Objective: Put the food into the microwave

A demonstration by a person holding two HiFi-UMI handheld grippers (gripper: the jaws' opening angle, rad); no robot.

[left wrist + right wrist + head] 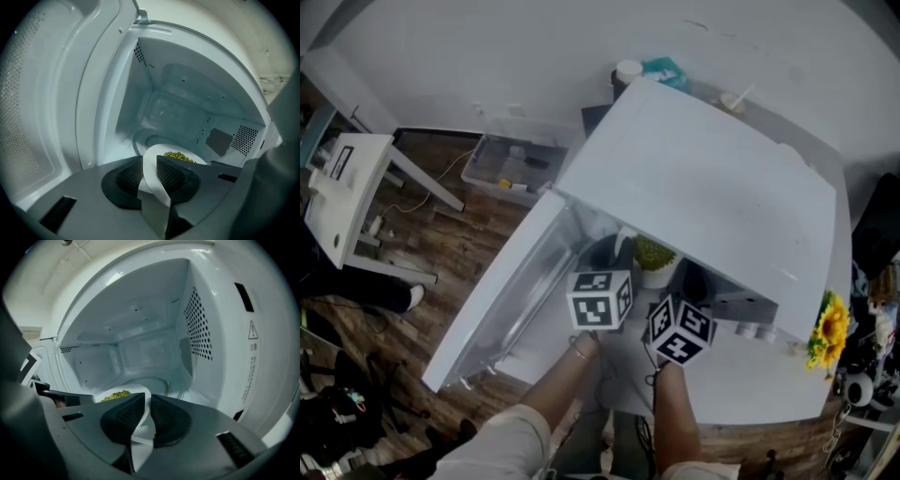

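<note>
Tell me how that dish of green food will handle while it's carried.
Probably stiff: the dish shows no bending at its rim where the left hand-held gripper and the right hand-held gripper pinch it. It is likely apt to tip, being held only by thin rim edges. The loose green food could spill if it tilts.

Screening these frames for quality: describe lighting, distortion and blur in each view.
Head view: even light, edges curved by the wide lens, microwave top washed pale. Left gripper view: dark round vignette, cavity walls bowed, dish rim close and soft. Right gripper view: same bowing, bluish dim cavity, warning triangle crisp.
</note>
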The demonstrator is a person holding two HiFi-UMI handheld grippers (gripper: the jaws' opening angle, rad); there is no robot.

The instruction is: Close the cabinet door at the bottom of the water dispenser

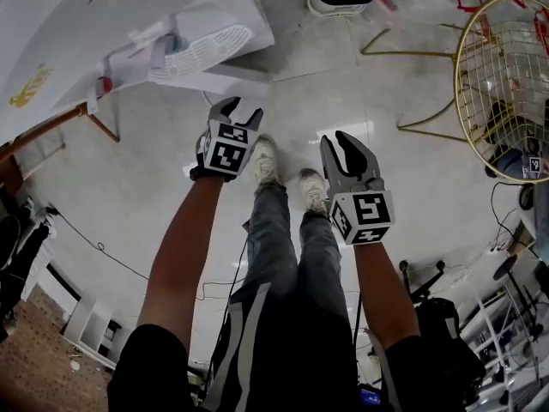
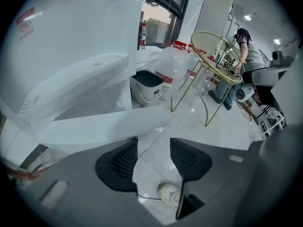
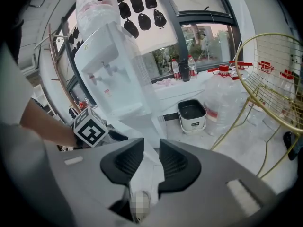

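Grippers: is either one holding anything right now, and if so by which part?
Nothing is held: the left gripper and the right gripper both have their jaws apart and empty.

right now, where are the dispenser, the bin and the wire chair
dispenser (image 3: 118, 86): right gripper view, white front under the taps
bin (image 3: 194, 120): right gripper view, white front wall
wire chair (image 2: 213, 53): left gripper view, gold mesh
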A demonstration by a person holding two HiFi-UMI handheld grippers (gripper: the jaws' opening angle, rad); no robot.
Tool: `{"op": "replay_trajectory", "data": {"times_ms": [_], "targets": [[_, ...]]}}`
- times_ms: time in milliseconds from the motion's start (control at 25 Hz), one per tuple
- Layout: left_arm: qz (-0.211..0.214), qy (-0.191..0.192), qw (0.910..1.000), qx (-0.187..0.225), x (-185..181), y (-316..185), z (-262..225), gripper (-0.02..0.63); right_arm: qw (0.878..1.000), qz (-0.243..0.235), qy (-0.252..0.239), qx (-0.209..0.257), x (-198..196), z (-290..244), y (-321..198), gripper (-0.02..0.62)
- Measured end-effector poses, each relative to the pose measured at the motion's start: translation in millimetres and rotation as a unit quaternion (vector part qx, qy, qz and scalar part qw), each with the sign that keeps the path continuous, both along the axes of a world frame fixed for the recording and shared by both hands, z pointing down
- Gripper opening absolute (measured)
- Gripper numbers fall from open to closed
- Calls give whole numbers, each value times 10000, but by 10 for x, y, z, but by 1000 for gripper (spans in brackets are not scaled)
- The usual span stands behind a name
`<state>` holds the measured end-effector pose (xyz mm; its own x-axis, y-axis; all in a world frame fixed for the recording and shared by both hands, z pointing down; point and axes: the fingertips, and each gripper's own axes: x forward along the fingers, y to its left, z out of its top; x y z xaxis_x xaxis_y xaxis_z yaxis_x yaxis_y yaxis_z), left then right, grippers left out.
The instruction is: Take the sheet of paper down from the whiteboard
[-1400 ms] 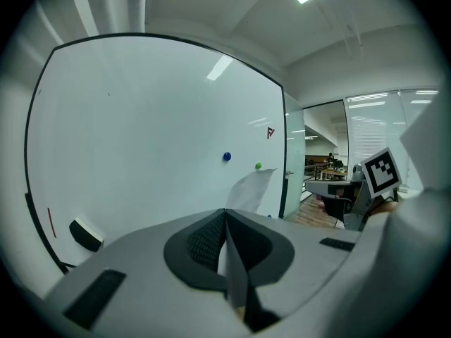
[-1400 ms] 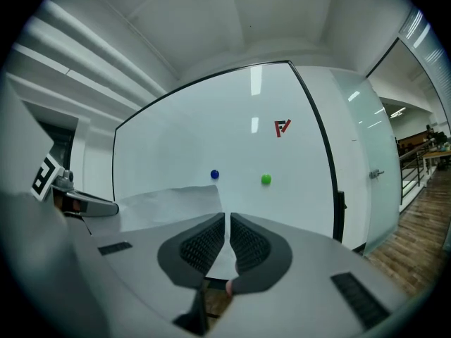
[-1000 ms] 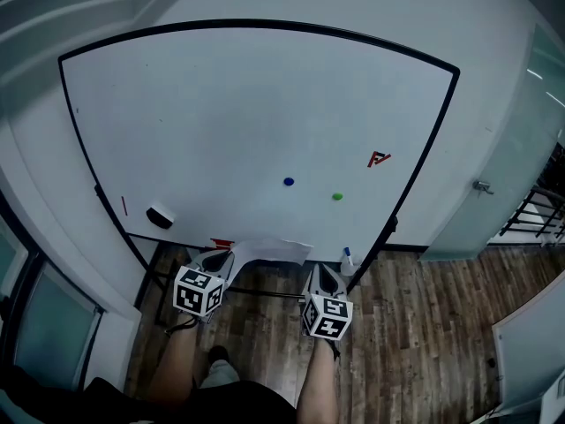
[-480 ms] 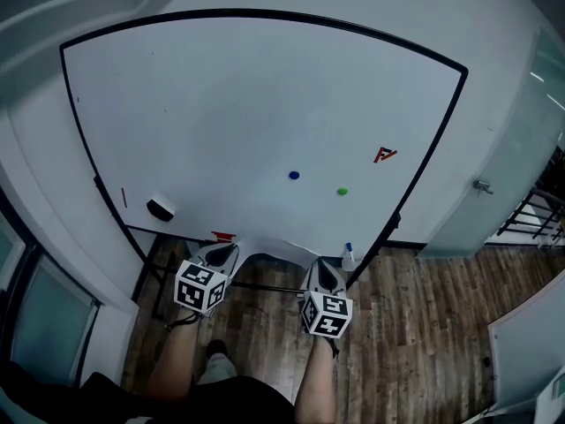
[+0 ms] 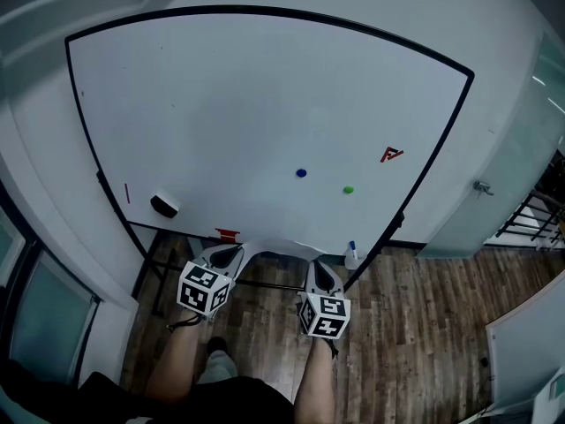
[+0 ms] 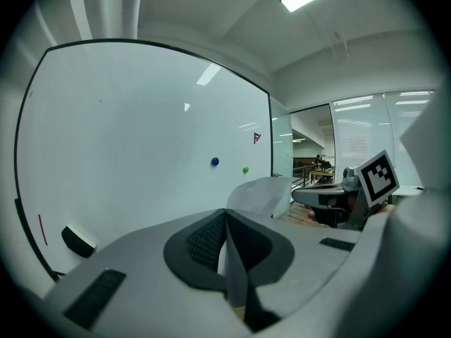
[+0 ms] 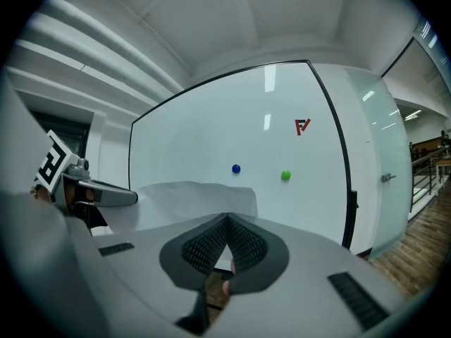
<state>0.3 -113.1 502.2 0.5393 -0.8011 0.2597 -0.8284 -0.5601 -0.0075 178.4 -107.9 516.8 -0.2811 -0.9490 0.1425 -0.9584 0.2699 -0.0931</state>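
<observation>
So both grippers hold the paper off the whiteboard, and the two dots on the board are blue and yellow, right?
Not yellow: the head view shows a blue dot and a green dot. The rest holds: the left gripper and right gripper hold the paper off the whiteboard.

Paper [image 5: 281,246]: between your left gripper [image 5: 226,256] and right gripper [image 5: 318,270], before the whiteboard's [image 5: 265,95] lower edge.
Magnets [image 5: 301,173]: on the whiteboard, above your right gripper.
Eraser [image 5: 164,206]: whiteboard's lower left.
</observation>
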Motion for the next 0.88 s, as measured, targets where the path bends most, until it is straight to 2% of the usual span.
{"op": "replay_trajectory", "data": {"times_ms": [280, 880], "targets": [[84, -18, 9999, -70, 28, 97, 58, 20, 10000, 2, 36, -25, -16, 29, 142, 25], [538, -163, 9981, -244, 317, 265, 215, 20, 9996, 203, 33, -169, 127, 186, 293, 25]]}}
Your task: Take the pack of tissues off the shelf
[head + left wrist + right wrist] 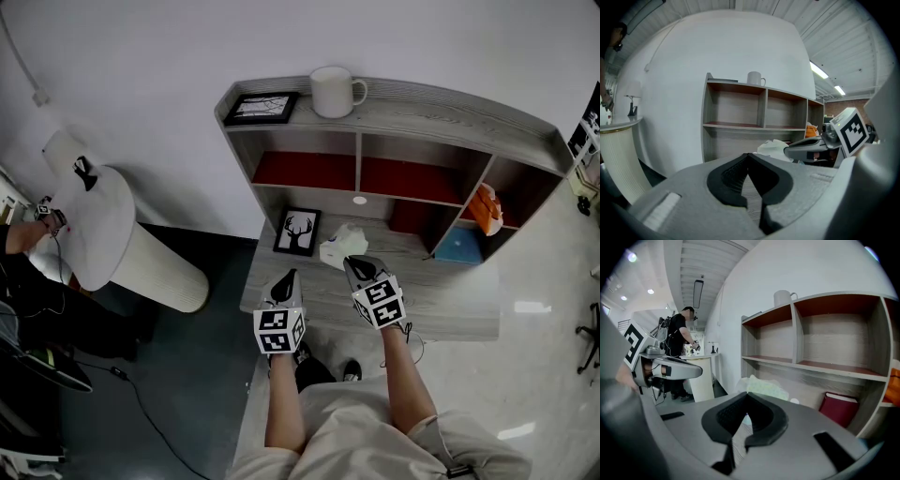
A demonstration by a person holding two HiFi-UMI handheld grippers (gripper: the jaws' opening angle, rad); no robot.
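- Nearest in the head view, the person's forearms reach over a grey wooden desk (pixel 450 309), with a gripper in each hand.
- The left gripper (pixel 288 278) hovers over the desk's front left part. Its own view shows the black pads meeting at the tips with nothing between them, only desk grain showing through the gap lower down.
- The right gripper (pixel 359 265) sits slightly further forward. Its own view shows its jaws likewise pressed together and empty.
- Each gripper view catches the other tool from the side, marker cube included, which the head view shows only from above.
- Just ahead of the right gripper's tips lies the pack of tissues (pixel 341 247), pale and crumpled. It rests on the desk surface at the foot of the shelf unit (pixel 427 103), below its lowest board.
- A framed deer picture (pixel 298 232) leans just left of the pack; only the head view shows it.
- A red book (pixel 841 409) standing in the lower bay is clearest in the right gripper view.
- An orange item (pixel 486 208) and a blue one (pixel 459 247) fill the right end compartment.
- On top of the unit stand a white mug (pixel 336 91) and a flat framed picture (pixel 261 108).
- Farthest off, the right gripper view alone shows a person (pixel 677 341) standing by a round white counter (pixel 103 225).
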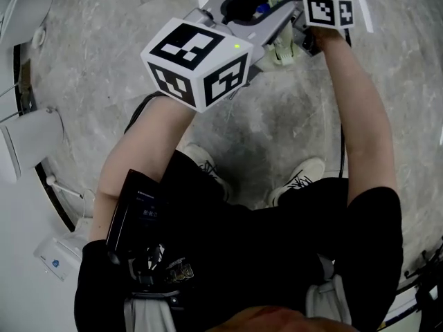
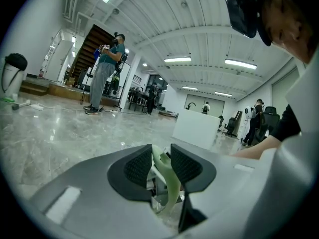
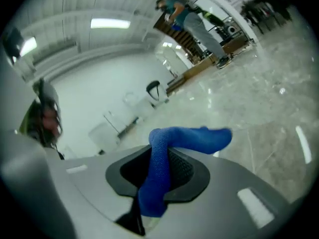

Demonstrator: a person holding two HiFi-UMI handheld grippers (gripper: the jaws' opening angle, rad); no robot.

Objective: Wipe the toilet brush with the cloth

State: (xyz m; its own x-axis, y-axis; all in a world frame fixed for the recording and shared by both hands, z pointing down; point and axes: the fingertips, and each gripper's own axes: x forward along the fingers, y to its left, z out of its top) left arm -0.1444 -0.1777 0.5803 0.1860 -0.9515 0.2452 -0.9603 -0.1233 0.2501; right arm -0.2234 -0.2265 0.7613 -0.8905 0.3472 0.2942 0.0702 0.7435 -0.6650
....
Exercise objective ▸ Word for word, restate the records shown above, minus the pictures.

Written answer ▸
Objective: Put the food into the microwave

A demonstration by a person holding two HiFi-UMI handheld grippers (gripper: the jaws' opening angle, rad); no robot.

[left wrist + right wrist + head] 

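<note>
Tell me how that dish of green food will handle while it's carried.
Probably stiff: the dish shows no bending at its rim where the left hand-held gripper and the right hand-held gripper pinch it. It is likely apt to tip, being held only by thin rim edges. The loose green food could spill if it tilts.

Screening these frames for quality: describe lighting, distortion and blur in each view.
Head view: even light, edges curved by the wide lens, microwave top washed pale. Left gripper view: dark round vignette, cavity walls bowed, dish rim close and soft. Right gripper view: same bowing, bluish dim cavity, warning triangle crisp.
</note>
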The demonstrator is a person holding two HiFi-UMI handheld grippers (gripper: the jaws' opening angle, rad); there is no robot.

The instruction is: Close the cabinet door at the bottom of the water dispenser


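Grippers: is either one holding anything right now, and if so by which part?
Nothing is held: the left gripper and the right gripper both have their jaws apart and empty.

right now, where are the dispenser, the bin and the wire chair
dispenser (image 3: 118, 86): right gripper view, white front under the taps
bin (image 3: 194, 120): right gripper view, white front wall
wire chair (image 2: 213, 53): left gripper view, gold mesh
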A demonstration by a person holding two HiFi-UMI handheld grippers (gripper: the jaws' opening angle, rad); no robot.
Tool: `{"op": "replay_trajectory", "data": {"times_ms": [_], "targets": [[_, ...]]}}`
- times_ms: time in milliseconds from the motion's start (control at 25 Hz), one per tuple
- Layout: left_arm: qz (-0.211..0.214), qy (-0.191..0.192), qw (0.910..1.000), qx (-0.187..0.225), x (-185..181), y (-316..185), z (-262..225), gripper (-0.02..0.63); right_arm: qw (0.878..1.000), qz (-0.243..0.235), qy (-0.252..0.239), qx (-0.209..0.257), x (-198..196), z (-290..244), y (-321..198), gripper (-0.02..0.62)
- Measured end-effector poses, each relative to the pose measured at the motion's start: translation in millimetres and rotation as a unit quaternion (vector part qx, qy, qz and scalar part qw), each with the sign that keeps the path continuous, both along the axes of a world frame fixed for the recording and shared by both hands, z pointing down
- Gripper opening absolute (measured)
- Gripper numbers fall from open to closed
- Calls give whole numbers, each value times 10000, but by 10 for x, y, z, but by 1000 for gripper (spans in brackets are not scaled)
- The usual span stands behind a name
`<state>` holds the measured end-effector pose (xyz mm; its own x-axis, y-axis; all in a world frame fixed for the recording and shared by both hands, z pointing down; point and axes: the fingertips, and each gripper's own axes: x forward along the fingers, y to its left, z out of its top; x y z xaxis_x xaxis_y xaxis_z yaxis_x yaxis_y yaxis_z), left then right, grippers left out.
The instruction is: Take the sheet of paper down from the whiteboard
[-1400 ms] 
[-1400 ms] 
[-1000 ms] 
[-480 ms] 
[+0 ms] 
[+0 ms] 
[+0 ms] 
<state>0.3 -113.1 502.2 0.5393 -0.8011 0.2597 -0.8284 -0.5601 -0.0075 178.4 -107.9 516.8 -0.2811 -0.9490 0.1425 -0.9584 0.2699 -0.0931</state>
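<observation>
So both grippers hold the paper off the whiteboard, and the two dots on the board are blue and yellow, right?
Not yellow: the head view shows a blue dot and a green dot. The rest holds: the left gripper and right gripper hold the paper off the whiteboard.

Paper [image 5: 281,246]: between your left gripper [image 5: 226,256] and right gripper [image 5: 318,270], before the whiteboard's [image 5: 265,95] lower edge.
Magnets [image 5: 301,173]: on the whiteboard, above your right gripper.
Eraser [image 5: 164,206]: whiteboard's lower left.
</observation>
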Motion for the next 0.88 s, as measured, targets where the path bends most, until it is straight to 2% of the usual span.
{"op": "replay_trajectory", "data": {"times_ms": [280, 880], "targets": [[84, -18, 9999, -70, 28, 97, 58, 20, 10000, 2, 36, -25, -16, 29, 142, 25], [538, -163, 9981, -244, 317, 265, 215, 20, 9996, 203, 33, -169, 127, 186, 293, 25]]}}
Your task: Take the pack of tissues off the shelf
[head + left wrist + right wrist] 
A demonstration by a person holding two HiFi-UMI handheld grippers (gripper: the jaws' opening angle, rad); no robot.
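- Nearest in the head view, the person's forearms reach over a grey wooden desk (pixel 450 309), with a gripper in each hand.
- The left gripper (pixel 288 278) hovers over the desk's front left part. Its own view shows the black pads meeting at the tips with nothing between them, only desk grain showing through the gap lower down.
- The right gripper (pixel 359 265) sits slightly further forward. Its own view shows its jaws likewise pressed together and empty.
- Each gripper view catches the other tool from the side, marker cube included, which the head view shows only from above.
- Just ahead of the right gripper's tips lies the pack of tissues (pixel 341 247), pale and crumpled. It rests on the desk surface at the foot of the shelf unit (pixel 427 103), below its lowest board.
- A framed deer picture (pixel 298 232) leans just left of the pack; only the head view shows it.
- A red book (pixel 841 409) standing in the lower bay is clearest in the right gripper view.
- An orange item (pixel 486 208) and a blue one (pixel 459 247) fill the right end compartment.
- On top of the unit stand a white mug (pixel 336 91) and a flat framed picture (pixel 261 108).
- Farthest off, the right gripper view alone shows a person (pixel 677 341) standing by a round white counter (pixel 103 225).
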
Demonstrator: a person holding two HiFi-UMI handheld grippers (gripper: the jaws' opening angle, rad); no robot.

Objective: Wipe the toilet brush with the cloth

State: (xyz m; its own x-axis, y-axis; all in a world frame fixed for the recording and shared by both hands, z pointing down; point and axes: the fingertips, and each gripper's own axes: x forward along the fingers, y to its left, z out of its top) left arm -0.1444 -0.1777 0.5803 0.1860 -0.9515 0.2452 -0.9603 -0.1233 0.2501; right arm -0.2234 -0.2265 0.7613 -0.8905 0.3472 0.2942 0.0702 0.7435 -0.6650

There is nothing further to the answer.